So use deep copy to solve this problem:
>>> import copy >>> x = [[1, 2, 3], [4, 5, 6], [7, 8, 9]] >>> y = copy.copy(x) #The former copy represents the copy module, and the latter copy represents the copy function >>> x[1][1] = 0 >>> x [[1, 2, 3], [4, 0, 6], [7, 8, 9]] >>> y [[1, 2, 3], [4, 0, 6], [7, 8, 9]] #Above or light copy '''Deep copy deepcopy''' >>> x = [[1, 2, 3], [4, 5, 6], [7, 8, 9]] >>> y = copy.deepcopy(x) >>> x[1][1] = 0 >>> x [[1, 2, 3], [4, 0, 6], [7, 8, 9]] >>> y [[1, 2, 3], [4, 5, 6], [7, 8, 9]]
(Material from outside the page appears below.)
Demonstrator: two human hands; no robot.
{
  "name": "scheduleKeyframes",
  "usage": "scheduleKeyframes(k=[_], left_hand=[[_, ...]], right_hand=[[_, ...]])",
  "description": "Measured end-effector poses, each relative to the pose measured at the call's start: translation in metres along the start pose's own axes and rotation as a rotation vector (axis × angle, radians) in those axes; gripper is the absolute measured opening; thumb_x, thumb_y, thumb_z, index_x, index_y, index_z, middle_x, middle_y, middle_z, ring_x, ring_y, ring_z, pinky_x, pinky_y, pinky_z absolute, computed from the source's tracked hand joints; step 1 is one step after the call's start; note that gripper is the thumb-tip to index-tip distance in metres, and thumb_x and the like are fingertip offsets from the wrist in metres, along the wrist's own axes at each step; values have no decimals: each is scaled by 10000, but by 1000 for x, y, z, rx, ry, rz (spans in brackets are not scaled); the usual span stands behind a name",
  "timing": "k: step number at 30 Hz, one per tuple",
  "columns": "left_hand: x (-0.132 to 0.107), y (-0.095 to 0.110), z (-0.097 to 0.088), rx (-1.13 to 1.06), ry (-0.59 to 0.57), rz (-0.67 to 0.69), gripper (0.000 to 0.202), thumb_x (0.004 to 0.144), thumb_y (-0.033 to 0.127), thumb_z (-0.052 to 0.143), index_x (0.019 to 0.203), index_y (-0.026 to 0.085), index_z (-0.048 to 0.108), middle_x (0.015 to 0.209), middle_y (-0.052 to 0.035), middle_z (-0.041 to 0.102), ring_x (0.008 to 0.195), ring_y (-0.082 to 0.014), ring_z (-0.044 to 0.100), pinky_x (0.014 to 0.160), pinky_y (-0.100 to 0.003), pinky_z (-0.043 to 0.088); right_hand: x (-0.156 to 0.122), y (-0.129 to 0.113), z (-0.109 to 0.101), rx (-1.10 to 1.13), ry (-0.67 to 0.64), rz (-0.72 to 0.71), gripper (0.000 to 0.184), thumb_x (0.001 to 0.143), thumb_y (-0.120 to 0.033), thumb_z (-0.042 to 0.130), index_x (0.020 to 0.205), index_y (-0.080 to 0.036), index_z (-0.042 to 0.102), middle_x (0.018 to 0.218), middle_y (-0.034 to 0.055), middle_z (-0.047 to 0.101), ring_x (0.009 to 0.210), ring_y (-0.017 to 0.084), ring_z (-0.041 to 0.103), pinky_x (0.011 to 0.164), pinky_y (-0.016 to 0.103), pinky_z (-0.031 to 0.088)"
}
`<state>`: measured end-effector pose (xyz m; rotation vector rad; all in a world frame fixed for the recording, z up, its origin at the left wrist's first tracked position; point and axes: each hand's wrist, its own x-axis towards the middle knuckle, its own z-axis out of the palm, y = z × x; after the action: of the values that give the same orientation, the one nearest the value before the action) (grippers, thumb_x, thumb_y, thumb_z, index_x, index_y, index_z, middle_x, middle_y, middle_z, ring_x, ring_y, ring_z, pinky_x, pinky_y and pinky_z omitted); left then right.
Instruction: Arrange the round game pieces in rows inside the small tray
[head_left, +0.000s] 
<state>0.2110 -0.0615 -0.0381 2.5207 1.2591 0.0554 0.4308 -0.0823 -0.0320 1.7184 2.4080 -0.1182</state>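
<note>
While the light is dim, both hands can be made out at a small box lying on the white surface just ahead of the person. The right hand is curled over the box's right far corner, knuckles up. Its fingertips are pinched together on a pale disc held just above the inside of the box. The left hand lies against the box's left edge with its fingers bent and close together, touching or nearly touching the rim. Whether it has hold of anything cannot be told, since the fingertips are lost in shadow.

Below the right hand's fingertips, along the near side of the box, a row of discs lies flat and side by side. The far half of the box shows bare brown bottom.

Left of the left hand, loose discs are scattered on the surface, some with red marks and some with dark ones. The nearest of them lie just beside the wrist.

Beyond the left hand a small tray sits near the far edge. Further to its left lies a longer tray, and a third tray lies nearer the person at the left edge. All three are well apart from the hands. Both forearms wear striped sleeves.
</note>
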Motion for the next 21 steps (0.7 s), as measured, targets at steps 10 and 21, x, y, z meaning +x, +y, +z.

However, it is more efficient to use shallow copies.
- List derivation: [expression for target in internal]
If you want to put the elements in the list × 2. How?
>>> x = [1,2,3,4,5] >>> for i in range(len(x)): x[i] = x[i] * 2 >>> x [2, 4, 6, 8, 10]
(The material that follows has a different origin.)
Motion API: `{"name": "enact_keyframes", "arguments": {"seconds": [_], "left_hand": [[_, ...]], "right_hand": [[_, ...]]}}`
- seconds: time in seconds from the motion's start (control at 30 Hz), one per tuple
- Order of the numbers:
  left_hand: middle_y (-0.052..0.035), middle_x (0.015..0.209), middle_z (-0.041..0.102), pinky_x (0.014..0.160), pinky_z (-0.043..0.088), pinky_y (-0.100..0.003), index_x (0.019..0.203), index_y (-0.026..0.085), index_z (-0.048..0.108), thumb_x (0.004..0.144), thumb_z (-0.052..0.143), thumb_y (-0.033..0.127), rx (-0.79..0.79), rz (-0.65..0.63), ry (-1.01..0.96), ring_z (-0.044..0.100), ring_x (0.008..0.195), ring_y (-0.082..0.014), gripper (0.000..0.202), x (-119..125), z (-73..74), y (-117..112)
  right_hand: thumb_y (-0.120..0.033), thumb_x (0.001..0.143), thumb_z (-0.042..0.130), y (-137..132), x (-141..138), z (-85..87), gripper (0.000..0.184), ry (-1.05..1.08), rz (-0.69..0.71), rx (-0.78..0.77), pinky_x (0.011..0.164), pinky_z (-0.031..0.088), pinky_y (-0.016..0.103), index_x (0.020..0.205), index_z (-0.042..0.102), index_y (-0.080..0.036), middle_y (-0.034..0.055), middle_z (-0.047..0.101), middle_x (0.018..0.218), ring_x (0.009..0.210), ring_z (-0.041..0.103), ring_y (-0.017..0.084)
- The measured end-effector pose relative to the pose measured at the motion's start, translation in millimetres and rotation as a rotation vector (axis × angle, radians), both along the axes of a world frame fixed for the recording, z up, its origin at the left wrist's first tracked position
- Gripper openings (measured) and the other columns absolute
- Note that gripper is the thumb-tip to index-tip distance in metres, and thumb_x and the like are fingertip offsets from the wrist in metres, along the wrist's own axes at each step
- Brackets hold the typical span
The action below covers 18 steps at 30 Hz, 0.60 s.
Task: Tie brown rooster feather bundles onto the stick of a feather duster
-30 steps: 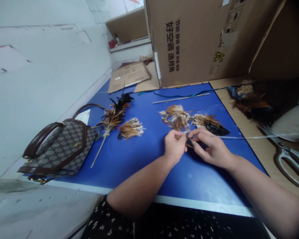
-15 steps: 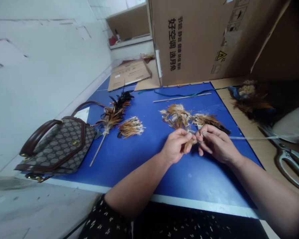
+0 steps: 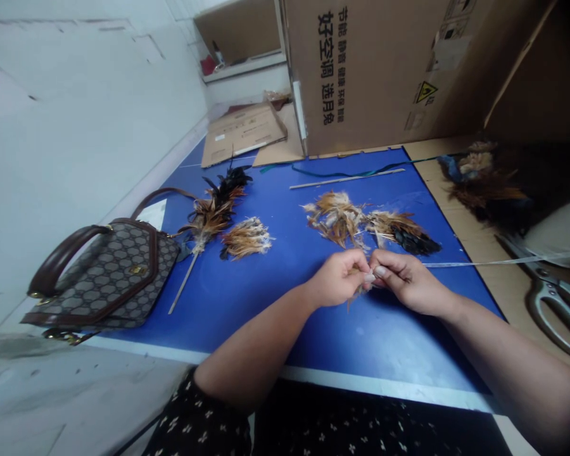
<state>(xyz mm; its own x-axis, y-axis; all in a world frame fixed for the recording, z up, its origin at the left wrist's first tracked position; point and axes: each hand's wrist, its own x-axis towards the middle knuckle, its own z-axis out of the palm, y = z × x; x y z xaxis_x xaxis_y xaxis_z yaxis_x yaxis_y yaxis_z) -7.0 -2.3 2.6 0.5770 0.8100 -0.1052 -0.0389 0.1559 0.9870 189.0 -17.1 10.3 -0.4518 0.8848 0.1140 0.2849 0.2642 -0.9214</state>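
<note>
A: Where is the feather tuft?
B: At the fingertips, above the blue table. Only brown ends show, pointing down.

A: Fingers?
B: Left hand: thumb and fingers pinched together, no gap, tuft poking out beneath. Right hand: fingers curled, thumb drawn in against them, tips meeting the left's. Whether they grip quill, the pale strip or nothing, cannot tell; the knuckles hide it.

A: The strip's run?
B: Out from behind the right hand, rightward past the table edge, toward the scissors.

A: Handling?
B: Judged by eye: tuft very light, soft, easily bent; quill probably thin and stiffer. Fragile, so a hard pinch would crush the barbs. Best hold: quill end, thumb against forefinger, tips only. Fluff alone would likely slip. Strip looks thin, limp, perhaps slick.

A: Nearby?
B: Loose feather pile beyond the left hand; brown-and-black bunch beyond the right, just beside the pile.
</note>
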Motion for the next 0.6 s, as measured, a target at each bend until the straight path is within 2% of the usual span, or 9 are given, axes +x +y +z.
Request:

If a list derivation is used:
>>> x = [1,2,3,4,5] >>> x = [i * 2 for i in x] >>> x [2, 4, 6, 8, 10]
Generally, the efficiency of list derivation is about twice as fast as that of loop statement: because list derivation is executed in C language in python, it is much faster than running for loop at a step-by-step speed in the virtual machine pym using python script.
8.1 list derivation: [expression for target in internal]
>>> x = [i for i in range(10)] >>> x [0, 1, 2, 3, 4, 5, 6, 7, 8, 9] #Replace i with i+1 to get 1 to 10 '''String isomorphism''' >>> y = [i * 2 for i in 'nxy'] >>> y ['nn', 'xx', 'yy'] '''Convert characters to corresponding Unicode code''' >>> code = [ord(i) for i in 'nxy'] >>> code [110, 120, 121] '''Extract elements of a column in a 2D list''' >>> matrix = [[1,2,3], [4,5,6], [7,8,9]] >>> col2 = [row[1] for row in matrix] #Extract second column #Each row in the matrix is extracted through the row statement, and row[1] is stored >>> col2 [2, 5, 8] '''Gets the main diagonal element''' >>> diag = [matrix[i][i] for i in range(len(matrix))] #Get i is 1, 2, 3 >>> diag [1, 5, 9] If it's a right diagonal?
Loop is to modify the elements in the original list through iteration, and the list derivation is to directly create a new list and assign it to the original variable name.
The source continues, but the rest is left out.